Operating system reliability or software reliability in general, seems to be a well studied area in computer science. There are hundreds of papers on this or related areas, such as fault tolerance, software reliability modeling and measurement, formal verification, etc. It is, in my opinion, a misconception. There are several unique challenges nowadays: (1) modern software is extremely complex (i.e., thousands of moving parts need to work together), (2) massive customer base, e.g., hundreds of millions PCs running Microsoft Windows around the world; and (3) huge variety of applications (either in user mode or kernel mode) for Windows platforms.

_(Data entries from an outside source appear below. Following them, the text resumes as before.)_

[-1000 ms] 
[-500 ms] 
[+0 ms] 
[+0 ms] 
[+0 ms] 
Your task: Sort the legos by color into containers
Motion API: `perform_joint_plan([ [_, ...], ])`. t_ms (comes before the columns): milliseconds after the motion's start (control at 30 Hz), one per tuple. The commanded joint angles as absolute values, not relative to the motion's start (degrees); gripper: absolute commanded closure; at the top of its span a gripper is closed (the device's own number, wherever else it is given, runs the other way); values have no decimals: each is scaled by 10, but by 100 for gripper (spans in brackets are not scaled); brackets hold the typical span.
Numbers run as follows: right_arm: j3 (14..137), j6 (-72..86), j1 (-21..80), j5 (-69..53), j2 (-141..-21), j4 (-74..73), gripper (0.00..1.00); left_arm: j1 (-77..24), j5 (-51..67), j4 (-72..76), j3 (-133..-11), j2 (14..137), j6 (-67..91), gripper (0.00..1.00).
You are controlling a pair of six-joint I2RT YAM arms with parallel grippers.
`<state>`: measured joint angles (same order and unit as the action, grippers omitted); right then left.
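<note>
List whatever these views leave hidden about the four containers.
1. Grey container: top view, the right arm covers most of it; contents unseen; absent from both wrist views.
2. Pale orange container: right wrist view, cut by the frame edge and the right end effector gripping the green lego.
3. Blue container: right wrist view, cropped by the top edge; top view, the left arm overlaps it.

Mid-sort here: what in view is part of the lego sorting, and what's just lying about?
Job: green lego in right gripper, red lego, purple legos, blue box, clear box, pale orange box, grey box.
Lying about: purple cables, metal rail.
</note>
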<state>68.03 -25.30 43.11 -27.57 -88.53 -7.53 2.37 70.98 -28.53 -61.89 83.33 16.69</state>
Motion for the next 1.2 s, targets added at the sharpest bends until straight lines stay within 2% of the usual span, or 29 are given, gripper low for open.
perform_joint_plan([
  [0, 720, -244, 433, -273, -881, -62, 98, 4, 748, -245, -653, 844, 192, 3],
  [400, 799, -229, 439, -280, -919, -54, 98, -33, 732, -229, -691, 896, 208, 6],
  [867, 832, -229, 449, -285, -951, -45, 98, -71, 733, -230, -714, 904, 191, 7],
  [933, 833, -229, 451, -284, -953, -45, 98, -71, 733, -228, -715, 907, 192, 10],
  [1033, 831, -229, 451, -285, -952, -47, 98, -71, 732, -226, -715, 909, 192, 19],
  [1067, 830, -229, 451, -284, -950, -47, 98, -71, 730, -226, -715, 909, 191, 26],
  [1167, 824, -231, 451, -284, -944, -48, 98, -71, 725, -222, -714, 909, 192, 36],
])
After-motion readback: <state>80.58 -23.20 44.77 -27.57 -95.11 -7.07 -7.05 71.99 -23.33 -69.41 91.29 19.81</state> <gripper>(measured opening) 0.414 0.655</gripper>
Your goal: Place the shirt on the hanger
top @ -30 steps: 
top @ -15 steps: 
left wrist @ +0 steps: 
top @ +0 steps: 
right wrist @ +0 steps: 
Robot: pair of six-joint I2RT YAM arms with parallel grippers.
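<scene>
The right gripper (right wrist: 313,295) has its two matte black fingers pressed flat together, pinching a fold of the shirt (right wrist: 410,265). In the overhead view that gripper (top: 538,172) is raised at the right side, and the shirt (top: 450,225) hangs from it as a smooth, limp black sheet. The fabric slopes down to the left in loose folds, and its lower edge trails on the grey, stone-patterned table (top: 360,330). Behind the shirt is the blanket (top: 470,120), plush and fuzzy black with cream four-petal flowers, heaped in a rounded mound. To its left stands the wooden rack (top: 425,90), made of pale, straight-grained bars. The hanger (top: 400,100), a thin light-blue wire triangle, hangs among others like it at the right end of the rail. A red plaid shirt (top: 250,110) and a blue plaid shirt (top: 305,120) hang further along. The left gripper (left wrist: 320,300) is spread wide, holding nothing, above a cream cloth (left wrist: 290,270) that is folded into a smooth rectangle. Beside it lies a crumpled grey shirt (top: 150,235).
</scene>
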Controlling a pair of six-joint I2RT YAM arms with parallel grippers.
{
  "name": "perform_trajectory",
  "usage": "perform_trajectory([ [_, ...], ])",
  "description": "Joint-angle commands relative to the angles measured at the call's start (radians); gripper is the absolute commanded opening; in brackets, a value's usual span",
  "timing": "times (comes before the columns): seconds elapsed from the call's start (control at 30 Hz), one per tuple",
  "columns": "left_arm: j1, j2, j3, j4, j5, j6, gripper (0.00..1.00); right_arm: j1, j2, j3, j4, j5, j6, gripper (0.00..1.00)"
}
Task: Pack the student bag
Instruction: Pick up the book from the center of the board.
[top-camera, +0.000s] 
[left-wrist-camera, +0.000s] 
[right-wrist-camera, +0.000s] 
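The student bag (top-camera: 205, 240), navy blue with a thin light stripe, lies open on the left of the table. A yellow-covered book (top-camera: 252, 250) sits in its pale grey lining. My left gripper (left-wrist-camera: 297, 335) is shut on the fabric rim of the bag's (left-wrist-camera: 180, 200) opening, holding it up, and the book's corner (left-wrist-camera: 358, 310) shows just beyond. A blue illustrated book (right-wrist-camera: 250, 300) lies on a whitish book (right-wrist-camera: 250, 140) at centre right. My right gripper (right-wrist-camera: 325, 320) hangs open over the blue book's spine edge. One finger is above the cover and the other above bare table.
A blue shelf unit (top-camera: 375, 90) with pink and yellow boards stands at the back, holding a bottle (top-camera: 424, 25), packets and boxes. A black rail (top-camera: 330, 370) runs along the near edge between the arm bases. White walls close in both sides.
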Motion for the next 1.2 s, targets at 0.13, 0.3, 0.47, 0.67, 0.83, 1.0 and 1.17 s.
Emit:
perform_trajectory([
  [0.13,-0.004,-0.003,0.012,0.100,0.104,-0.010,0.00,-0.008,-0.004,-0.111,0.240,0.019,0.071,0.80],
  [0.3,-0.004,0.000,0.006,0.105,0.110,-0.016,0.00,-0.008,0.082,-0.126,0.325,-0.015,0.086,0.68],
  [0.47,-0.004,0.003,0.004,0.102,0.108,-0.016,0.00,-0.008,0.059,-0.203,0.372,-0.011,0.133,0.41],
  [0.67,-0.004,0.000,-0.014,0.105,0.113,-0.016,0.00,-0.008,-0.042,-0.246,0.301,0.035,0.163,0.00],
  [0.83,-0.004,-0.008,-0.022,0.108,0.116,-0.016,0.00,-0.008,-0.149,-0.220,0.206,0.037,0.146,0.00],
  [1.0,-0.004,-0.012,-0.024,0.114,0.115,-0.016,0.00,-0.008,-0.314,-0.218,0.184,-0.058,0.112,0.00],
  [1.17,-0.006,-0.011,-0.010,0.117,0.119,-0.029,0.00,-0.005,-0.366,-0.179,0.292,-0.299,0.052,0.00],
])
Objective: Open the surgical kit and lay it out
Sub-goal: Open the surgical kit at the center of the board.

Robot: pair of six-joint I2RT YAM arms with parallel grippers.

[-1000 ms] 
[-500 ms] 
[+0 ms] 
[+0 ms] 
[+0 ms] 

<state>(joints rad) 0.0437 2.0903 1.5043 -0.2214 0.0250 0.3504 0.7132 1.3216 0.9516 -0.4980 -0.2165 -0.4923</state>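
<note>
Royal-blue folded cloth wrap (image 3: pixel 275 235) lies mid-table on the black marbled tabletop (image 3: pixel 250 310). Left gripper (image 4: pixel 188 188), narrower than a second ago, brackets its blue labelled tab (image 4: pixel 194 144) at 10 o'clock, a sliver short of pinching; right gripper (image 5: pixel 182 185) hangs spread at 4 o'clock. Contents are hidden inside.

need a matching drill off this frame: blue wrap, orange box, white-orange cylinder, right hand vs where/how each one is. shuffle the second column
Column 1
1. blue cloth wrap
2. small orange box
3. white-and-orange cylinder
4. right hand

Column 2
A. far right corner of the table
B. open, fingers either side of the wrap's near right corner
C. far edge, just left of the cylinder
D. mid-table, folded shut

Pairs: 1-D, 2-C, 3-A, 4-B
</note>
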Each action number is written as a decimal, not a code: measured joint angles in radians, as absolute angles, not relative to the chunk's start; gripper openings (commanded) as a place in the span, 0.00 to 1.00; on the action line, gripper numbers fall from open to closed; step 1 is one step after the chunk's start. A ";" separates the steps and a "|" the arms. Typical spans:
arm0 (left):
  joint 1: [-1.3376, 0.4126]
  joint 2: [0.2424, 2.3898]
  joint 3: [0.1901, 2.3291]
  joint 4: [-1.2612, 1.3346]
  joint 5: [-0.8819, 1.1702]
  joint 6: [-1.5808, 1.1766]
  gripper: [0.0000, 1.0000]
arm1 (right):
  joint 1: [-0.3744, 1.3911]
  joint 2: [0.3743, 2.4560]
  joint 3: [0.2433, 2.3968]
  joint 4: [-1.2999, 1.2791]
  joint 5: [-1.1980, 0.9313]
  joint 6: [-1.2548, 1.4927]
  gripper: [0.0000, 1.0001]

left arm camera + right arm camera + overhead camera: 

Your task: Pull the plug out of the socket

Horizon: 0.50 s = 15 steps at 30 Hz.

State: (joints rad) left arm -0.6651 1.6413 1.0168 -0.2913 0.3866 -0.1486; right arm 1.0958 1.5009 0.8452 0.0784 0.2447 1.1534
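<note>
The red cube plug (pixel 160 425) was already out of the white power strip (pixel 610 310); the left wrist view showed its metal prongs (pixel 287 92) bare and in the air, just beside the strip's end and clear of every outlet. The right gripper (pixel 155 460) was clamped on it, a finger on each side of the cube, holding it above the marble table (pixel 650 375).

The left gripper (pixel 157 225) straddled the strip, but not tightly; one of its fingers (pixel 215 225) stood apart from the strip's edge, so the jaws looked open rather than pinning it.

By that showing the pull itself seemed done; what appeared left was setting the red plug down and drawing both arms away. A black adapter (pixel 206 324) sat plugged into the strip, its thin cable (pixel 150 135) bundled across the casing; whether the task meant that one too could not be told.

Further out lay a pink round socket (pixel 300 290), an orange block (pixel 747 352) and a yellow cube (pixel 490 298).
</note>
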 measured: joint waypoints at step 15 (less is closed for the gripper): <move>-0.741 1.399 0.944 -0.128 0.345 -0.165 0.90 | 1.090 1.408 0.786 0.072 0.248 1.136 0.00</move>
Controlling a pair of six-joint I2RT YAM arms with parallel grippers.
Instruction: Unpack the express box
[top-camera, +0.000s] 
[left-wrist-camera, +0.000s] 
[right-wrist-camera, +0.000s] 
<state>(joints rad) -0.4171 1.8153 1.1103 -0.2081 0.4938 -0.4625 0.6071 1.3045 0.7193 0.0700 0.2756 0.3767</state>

Before joining Microsoft, I completed my Ph.D. in Computer Engineering at Department of Electrical and Computer Engineering, Virginia Tech, Blacksburg, VA. Prof. Binoy Ravindran and Dr. E. Douglas Jensen (The MITRE Corporation) were my advisors. They have led me through my short research career in real-time computing. Some of my projects and papers are available at Prof. Ravindran's Real-Time Systems Lab website. My Ph.D. thesis is here.

The specific topic on which I did my Ph.D. is real-time scheduling and resource management using Dr. Jensen's Time/Utility Functions (TUFs). The concept of TUF is very intuitive: utility of a real-time task depends on when it completes. A TUF has time as an independent variable and utility as other dependent variable. Regardless of this conceptual simplicity, maximizing total utility accrued by tasks in a system is hard. Dr. Jensen's website has by far the best collection of literatures on TUFs.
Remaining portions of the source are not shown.